C'est la régression du glacial Épicure, cultivant son moi, se réfrénant ou s'exaltant tour à tour suivant un système, au bouillant Aristippe, jeté éperdument dans la vie, à poignées pleines portant à ses lèvres gourmandes le fruit des sensations, sans souci de l'indigestion et de la dyspepsie qui le conduiront au coma, et du coma dans la mort.

Il est vrai que l'idée de mort passe de temps en temps, avec le souvenir des Décalogues abolis et des commandements de Dieu qui prétendent restreindre nos nourritures terrestres, mais la mort n'est que le fond noir du tableau, elle sert à mieux mettre en relief l'éblouissante lumière de la vie.

« Nathanaël, je te parlerai des instants. As-tu compris de quelle force est leur puissance ? Une pas assez constante pensée de la mort n'a donné pas assez de prix au plus petit instant de ta vie. Et ne comprends-tu pas que chaque instant ne prendrait pas cet éclat admirable, sinon détaché pour ainsi dire sur le fond très obscur de la mort. »

Le volume entier est un recueil de ces instants. Nous voyons défiler tour à tour des sources et des jardins, des crépuscules et des aurores. Au Monte Pincio, un effet de lumière diffuse, puis à Amalfi, sans transition, une nuit de lune. Les plus belles visions — qui entrent presque matériellement dans la nature — sont, me semble-t-il, celles du désert. Cette monographie du bohémianisme se déploie ainsi, à travers les actions et les sites les plus divers, sans autre fil que l'amour de Dieu et la ferveur de l'adorer, de l'atteindre sous toutes ses formes, en tous lieux, puisque « toute créature l'indique ».

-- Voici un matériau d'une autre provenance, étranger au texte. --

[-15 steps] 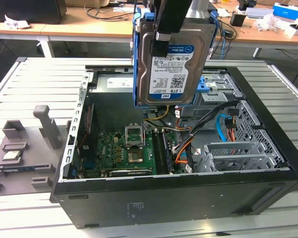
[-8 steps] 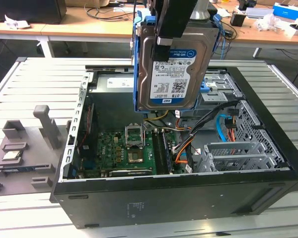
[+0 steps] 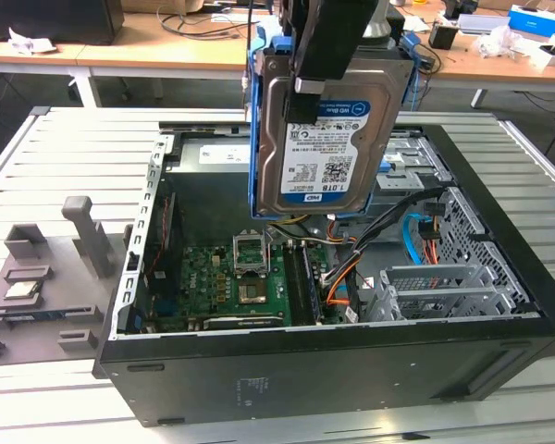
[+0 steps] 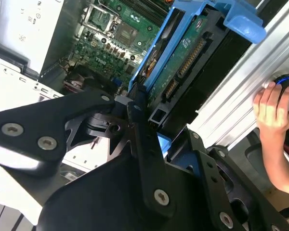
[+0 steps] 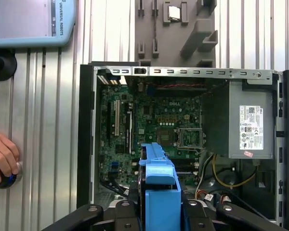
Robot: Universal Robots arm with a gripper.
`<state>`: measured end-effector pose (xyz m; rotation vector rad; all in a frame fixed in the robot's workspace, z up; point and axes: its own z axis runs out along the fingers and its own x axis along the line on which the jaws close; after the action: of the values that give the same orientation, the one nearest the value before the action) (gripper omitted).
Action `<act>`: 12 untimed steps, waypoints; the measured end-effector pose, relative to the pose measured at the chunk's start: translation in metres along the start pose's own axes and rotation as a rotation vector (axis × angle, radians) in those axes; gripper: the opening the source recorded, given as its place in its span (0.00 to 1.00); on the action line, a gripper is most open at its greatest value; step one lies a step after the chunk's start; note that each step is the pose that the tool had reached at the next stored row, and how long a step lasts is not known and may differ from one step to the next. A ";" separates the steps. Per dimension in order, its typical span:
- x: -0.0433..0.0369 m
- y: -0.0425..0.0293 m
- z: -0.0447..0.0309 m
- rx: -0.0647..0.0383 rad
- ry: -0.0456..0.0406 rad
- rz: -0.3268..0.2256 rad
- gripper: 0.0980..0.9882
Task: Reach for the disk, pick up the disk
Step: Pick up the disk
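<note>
Holding the disk [image 3: 319, 129] firmly, my gripper [image 3: 307, 88] has its black fingers closed on the top edge of the drive, and the drive hangs upright in the air above the open computer case [image 3: 333, 370]. In the exterior view I see its label side facing the camera, with the blue bracket [image 3: 255, 139] along its edges. In the second wrist view the same disk [image 4: 183, 53] sits between the black fingers [image 4: 139, 130], and its circuit board side is turned to the camera. In the first wrist view the blue bracket [image 5: 160, 192] is just in front of the camera, and below it lies the motherboard [image 5: 154, 125] inside the case. Beside the case, on the slatted metal table [image 3: 65, 148], stands a grey plastic holder [image 3: 46, 268] with upright posts. A person's hand [image 5: 2, 159] rests on a round knob at the table edge, well apart from the case.
</note>
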<state>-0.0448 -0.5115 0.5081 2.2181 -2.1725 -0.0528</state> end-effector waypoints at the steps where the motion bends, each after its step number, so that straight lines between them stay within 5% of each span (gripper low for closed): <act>1: 0.0011 0.0000 0.0000 0.000 0.0000 0.000 0.30; 12: 0.0185 0.0001 0.0000 0.000 0.0000 0.000 0.30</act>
<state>-0.0445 -0.5300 0.5080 2.2181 -2.1725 -0.0528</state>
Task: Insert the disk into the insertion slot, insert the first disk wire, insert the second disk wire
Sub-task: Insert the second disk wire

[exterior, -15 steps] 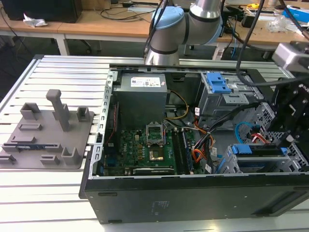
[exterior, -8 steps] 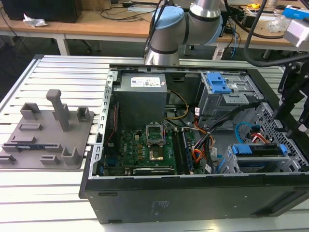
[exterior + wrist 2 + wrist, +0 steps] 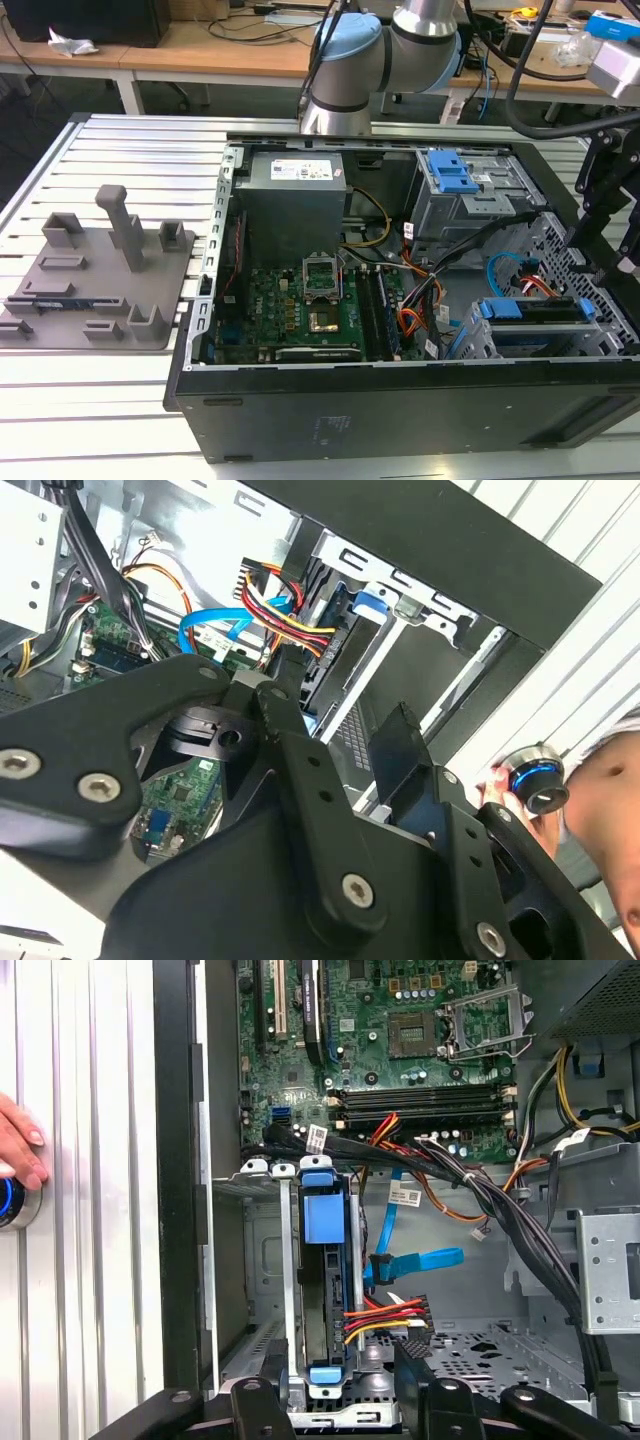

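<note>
Fingers spread wide, gripping nothing, poised over the drive corner at the right edge of the exterior view. At that view's left, on the desk, a grey fixture plate, parked clear of the work. Centre, the open computer case. At lower right, the disk on edge inside the insertion slot, blue carrier outward for easy pulling. Red-and-yellow wire bundle meeting its end, seemingly plugged; blue flat cable just beside, apparently loose.
</note>
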`<state>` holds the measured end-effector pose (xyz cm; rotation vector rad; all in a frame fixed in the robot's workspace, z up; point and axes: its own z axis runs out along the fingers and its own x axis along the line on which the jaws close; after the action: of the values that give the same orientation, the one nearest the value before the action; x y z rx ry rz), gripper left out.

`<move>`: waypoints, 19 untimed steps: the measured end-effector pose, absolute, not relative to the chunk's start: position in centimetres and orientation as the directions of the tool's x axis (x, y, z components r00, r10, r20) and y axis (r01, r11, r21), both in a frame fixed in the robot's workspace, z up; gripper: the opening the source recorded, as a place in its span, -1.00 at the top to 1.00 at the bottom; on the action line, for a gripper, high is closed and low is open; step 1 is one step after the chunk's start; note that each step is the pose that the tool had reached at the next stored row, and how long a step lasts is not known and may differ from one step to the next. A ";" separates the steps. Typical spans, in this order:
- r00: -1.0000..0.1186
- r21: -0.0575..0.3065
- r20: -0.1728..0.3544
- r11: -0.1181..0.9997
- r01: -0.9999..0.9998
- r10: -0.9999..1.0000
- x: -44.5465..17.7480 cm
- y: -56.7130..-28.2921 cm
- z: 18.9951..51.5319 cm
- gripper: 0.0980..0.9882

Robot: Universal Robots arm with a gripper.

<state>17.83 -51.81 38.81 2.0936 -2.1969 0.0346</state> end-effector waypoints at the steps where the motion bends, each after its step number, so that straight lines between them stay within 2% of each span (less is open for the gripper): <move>1: -0.045 0.057 0.093 0.051 -0.997 -0.995 17.8 -51.8 38.8 0.00; 11: -0.046 0.056 0.098 0.051 -0.997 -0.994 17.8 -51.6 38.8 0.00; 15: -0.050 0.021 0.103 0.052 -0.998 -0.993 17.5 -51.3 38.7 0.00; 19: -0.050 0.020 0.105 0.052 -0.998 -0.993 16.3 -51.1 38.6 0.00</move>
<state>16.31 -51.11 38.59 2.1009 -2.2117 0.0888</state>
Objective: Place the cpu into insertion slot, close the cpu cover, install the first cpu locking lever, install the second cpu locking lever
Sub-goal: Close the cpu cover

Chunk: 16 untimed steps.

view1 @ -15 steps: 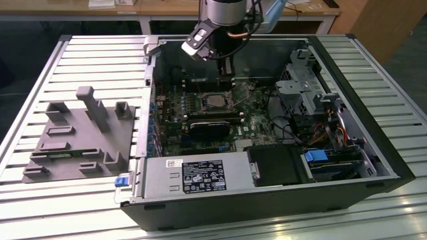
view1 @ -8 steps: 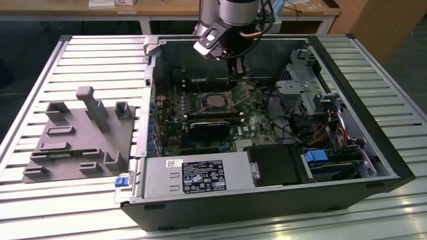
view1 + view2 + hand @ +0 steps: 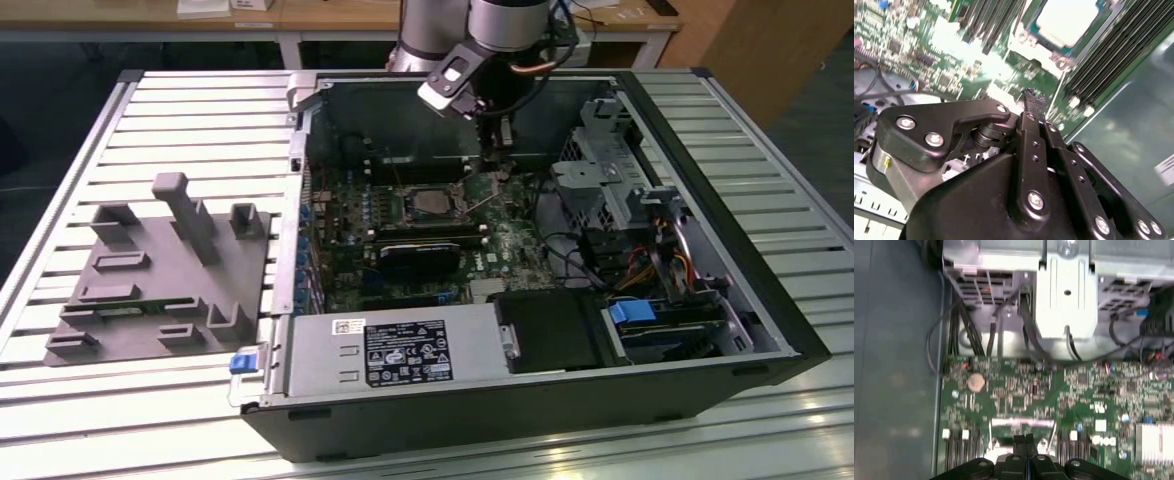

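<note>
Here, the gripper [image 3: 1025,439] hangs over the motherboard [image 3: 1014,390], just short of the slot [image 3: 430,203].
The fingers [image 3: 1029,131] are pressed together with nothing between them, which probably suits pushing rather than grasping. The cpu [image 3: 1069,20] lies just ahead of the fingertips, seated in the slot, and the cover [image 3: 1040,49] seems to be down around it.

An open computer case [image 3: 534,415] is lying on a slatted metal table [image 3: 174,110], with a grey moulded fixture [image 3: 154,280] sitting beside it toward the exterior view's left. Inside, a silver power supply [image 3: 387,350] is filling the side nearest that camera, a blue tab [image 3: 243,362] sticking out at its corner. In the first wrist view, black cables [image 3: 961,327] are running down to the green motherboard [image 3: 1019,390], where a coin battery [image 3: 976,382] is sitting
</note>
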Motion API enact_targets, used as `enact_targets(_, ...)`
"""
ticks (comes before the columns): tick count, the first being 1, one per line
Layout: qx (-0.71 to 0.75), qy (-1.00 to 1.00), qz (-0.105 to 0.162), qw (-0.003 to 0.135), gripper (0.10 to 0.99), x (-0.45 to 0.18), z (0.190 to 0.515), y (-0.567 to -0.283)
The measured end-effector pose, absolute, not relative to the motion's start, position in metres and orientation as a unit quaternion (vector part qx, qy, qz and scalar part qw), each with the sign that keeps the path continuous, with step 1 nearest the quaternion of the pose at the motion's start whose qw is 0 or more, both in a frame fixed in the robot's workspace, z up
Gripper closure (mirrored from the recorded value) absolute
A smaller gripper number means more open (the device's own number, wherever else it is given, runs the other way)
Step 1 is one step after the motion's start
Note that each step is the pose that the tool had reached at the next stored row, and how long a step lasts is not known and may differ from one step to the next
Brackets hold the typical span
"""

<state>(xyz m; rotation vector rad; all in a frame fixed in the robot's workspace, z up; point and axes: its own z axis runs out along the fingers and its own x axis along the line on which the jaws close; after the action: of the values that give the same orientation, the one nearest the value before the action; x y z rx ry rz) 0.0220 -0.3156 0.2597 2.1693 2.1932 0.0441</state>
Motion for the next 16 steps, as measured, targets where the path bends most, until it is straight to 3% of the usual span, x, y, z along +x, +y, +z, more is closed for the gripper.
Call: enact_targets(16, 0.703, 0.711, 0.014, 0.028, 0.984, 0.053, 0.259, -0.315)
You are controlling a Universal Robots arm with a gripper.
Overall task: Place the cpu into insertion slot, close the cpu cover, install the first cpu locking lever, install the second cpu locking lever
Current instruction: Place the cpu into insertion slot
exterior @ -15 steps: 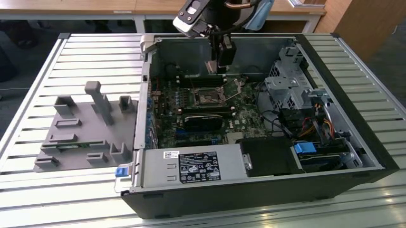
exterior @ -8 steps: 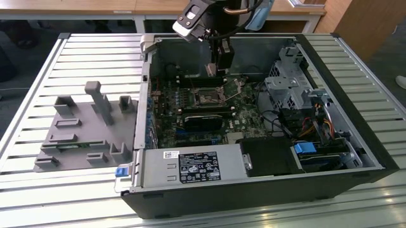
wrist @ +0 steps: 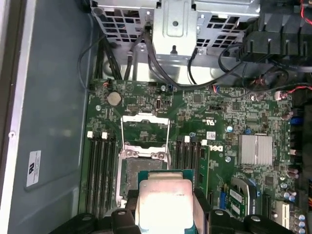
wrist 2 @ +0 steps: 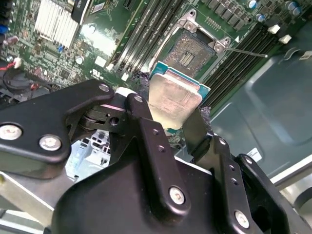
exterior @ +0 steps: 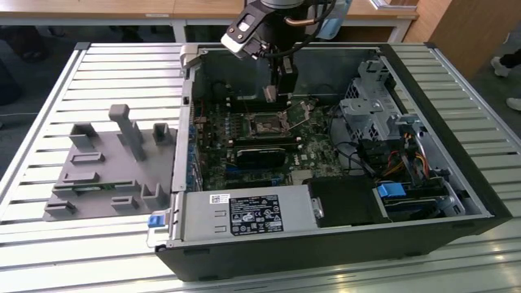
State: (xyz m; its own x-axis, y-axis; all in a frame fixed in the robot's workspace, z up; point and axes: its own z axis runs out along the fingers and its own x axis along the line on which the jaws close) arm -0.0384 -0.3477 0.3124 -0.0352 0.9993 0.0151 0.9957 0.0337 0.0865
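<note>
My gripper hangs inside the open computer case, a little above the green motherboard. It is shut on the cpu, a flat square chip with a dull silver top and a teal edge, clamped between the two black fingers. In the first wrist view the cpu sits just short of the insertion slot, whose dark pin field lies bare. The insertion slot is also in the second wrist view and the exterior view. The cpu cover is swung open beyond the socket. A thin locking lever sticks out beside it.
Black memory slots flank the socket on both sides. A silver heatsink, a metal drive cage with cables and a power supply stand around the board. A grey fixture lies outside the case, on the exterior view's left.
</note>
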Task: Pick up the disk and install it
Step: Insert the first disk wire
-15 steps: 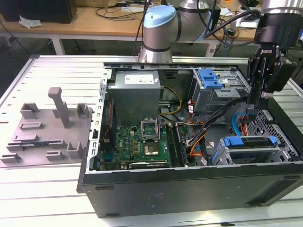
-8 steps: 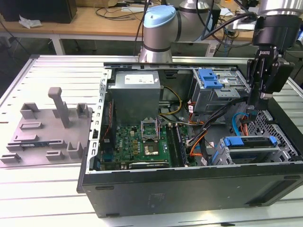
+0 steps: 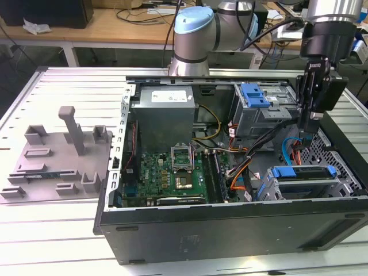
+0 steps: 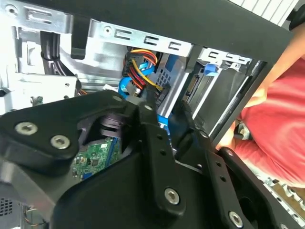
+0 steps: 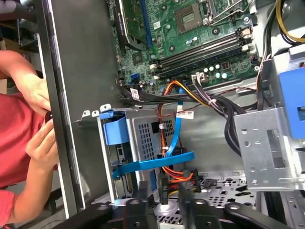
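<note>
The disk point(image 3: 303, 173), a silver drive framed by a blue caddy, lies flat in the low drive bay at the near corner of the open computer case point(image 3: 230, 221), on the exterior view's right. In the first wrist view the caddy's blue end tab point(image 5: 116, 129) shows at the bay's mouth. My gripper point(image 3: 310, 127) hangs above and a little behind the disk, pointing down into the case and apart from it. Its black fingers point(image 5: 139, 201) stand a small way apart with nothing between them; orange and blue cables point(image 5: 174, 164) show through the gap.
A blue latch piece point(image 3: 255, 94) tops the silver drive cage point(image 3: 259, 118) next to my gripper. The motherboard point(image 3: 172, 172) and power supply point(image 3: 167, 112) fill the case's middle. A person's hand point(image 5: 40, 138) and red sleeve point(image 4: 279, 119) are at the case's outer wall. A grey fixture plate point(image 3: 57, 158) lies on the exterior view's left.
</note>
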You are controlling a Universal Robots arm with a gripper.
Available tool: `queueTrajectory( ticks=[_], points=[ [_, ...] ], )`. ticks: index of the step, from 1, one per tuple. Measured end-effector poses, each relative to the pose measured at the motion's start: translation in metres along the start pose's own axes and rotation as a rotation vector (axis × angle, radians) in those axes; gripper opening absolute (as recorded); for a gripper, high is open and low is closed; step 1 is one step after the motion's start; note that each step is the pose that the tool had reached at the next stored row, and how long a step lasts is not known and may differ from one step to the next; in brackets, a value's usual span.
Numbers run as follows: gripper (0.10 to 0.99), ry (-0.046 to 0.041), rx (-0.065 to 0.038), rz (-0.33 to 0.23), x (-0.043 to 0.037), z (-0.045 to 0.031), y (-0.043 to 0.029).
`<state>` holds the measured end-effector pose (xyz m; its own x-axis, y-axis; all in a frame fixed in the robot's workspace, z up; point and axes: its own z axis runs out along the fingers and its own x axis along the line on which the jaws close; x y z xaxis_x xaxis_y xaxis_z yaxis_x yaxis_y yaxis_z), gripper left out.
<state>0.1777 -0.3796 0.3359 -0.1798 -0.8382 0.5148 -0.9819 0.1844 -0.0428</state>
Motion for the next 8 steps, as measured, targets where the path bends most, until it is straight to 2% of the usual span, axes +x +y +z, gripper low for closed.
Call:
queueTrajectory(
  ticks=[1, 4, 7, 8],
  points=[
    [0.353, 0.0017, 0.0, 0.0, -0.0004, 0.0005, 0.0],
    [0.353, 0.0055, -0.01, -0.007, -0.0014, 0.0021, 0.0],
    [0.353, 0.0123, -0.033, -0.021, -0.0021, 0.0027, -0.002],
    [0.353, 0.0133, -0.035, -0.023, -0.0023, 0.0027, -0.0026]
  ],
)
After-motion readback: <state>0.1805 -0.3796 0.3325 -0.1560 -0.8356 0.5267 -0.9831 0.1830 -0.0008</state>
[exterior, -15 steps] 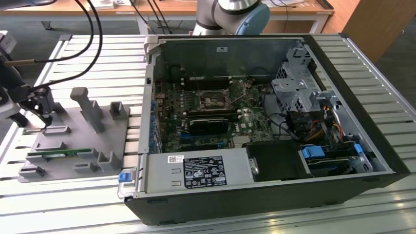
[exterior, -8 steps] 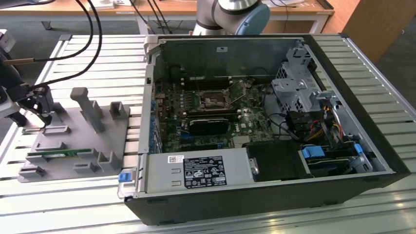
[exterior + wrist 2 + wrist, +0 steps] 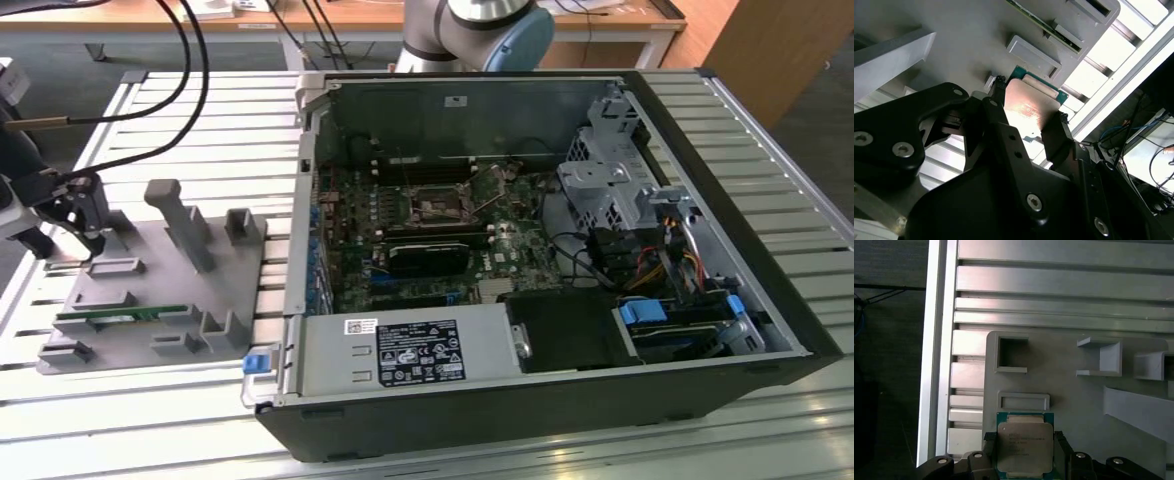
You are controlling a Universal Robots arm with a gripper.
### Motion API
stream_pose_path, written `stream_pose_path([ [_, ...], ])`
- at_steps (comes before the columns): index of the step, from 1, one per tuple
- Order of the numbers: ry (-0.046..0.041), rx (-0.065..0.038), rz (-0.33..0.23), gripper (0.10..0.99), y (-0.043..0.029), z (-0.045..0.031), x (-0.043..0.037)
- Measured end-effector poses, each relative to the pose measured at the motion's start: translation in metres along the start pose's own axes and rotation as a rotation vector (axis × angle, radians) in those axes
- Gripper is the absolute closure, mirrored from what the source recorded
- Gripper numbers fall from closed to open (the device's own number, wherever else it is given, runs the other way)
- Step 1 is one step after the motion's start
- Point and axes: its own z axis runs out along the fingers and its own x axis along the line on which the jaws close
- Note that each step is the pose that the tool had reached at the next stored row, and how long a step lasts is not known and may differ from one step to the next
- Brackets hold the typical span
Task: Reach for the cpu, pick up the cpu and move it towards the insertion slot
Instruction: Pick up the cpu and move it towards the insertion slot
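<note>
Exterior view is showing the gripper hanging at the exterior view's left over the grey tray. It is well apart from the insertion slot, which is sitting on the green board near the frame's centre, inside the open computer case. In both wrist views the fingers are pinching the cpu by two opposite edges. Whether the chip is clearing the tray cannot be determined.

Judged risks:
- The grip is bearing on thin edges only, so a jolt or tilt could be letting the chip slip.
- The case wall is standing between tray and slot, so a low path could be striking it.
</note>
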Motion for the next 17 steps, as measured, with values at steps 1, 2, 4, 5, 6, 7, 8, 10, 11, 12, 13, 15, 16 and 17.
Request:
stream_pose_path([
  [1,0.0000,0.000,0.000,0.549,0.0000,-0.0003,0.0000],
  [2,0.0000,0.000,0.000,0.549,0.0000,-0.0005,0.0000],
  [4,0.0001,0.000,0.000,0.549,0.0000,-0.0011,0.0000],
  [5,0.0001,0.000,0.000,0.549,0.0000,-0.0014,0.0000],
  [6,0.0001,0.000,0.000,0.549,0.0000,-0.0017,0.0000],
  [7,0.0001,0.000,0.000,0.549,0.0001,-0.0020,0.0000],
  [8,0.0002,0.000,0.000,0.549,0.0001,-0.0025,0.0000],
  [10,0.0001,0.000,0.000,0.549,0.0001,-0.0033,0.0000],
  [11,-0.0001,0.000,0.000,0.549,0.0001,-0.0036,0.0000],
  [12,0.0000,0.000,0.000,0.549,0.0001,-0.0040,0.0000],
  [13,0.0001,0.000,0.000,0.549,0.0002,-0.0044,0.0000],
  [15,0.0001,0.001,0.000,0.549,0.0002,-0.0052,0.0000],
  [16,0.0001,0.001,0.000,0.549,0.0002,-0.0056,0.0000],
  [17,0.0001,0.001,0.000,0.549,0.0002,-0.0060,0.0000],
])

M. Gide a-t-il fait sortir des limbes de l'avenir cette âme qu'il nomma Nathanaël ? Assurément, et elle jaillit de son livre, précise ainsi qu'il l'a voulue. Elle sera, elle est déjà un instant de la pensée contemporaine. Il ne faut pas que cette âme demeure immuable. Son créateur le déclare lui-même : « À présent, jette mon livre, émancipe-t-en. Quitte-moi, quitte-moi ! » M. Gide, continuant « la lente courbe qui dessine l'évolution de sa vie », d'après ses propres paroles, va à d'autres pensées, fécondatrices de nouvelles âmes, peut-être à cette Invisible Réalité qui, par instants, frémit sous la superficialité de la sensation. Mais son livre actuel nous demeurera précieux pour la formule de vie qu'elle met en œuvre, pour les pressentiments de cet avenir que Lynceus entrevoit du haut de la tour. « Que dis-tu de la nuit, que dis-tu de ta nuit, sentinelle ? — Je vois une génération qui monte et je vois une génération qui descend. Je vois une énorme génération qui monte, qui monte tout armée, tout armée de joie vers la vie ! »

 

[La chronique s'achève avec six lignes consacrées aux Sept Lueurs d'Elohim, « une heptalogie de M. Edgar Baës ».]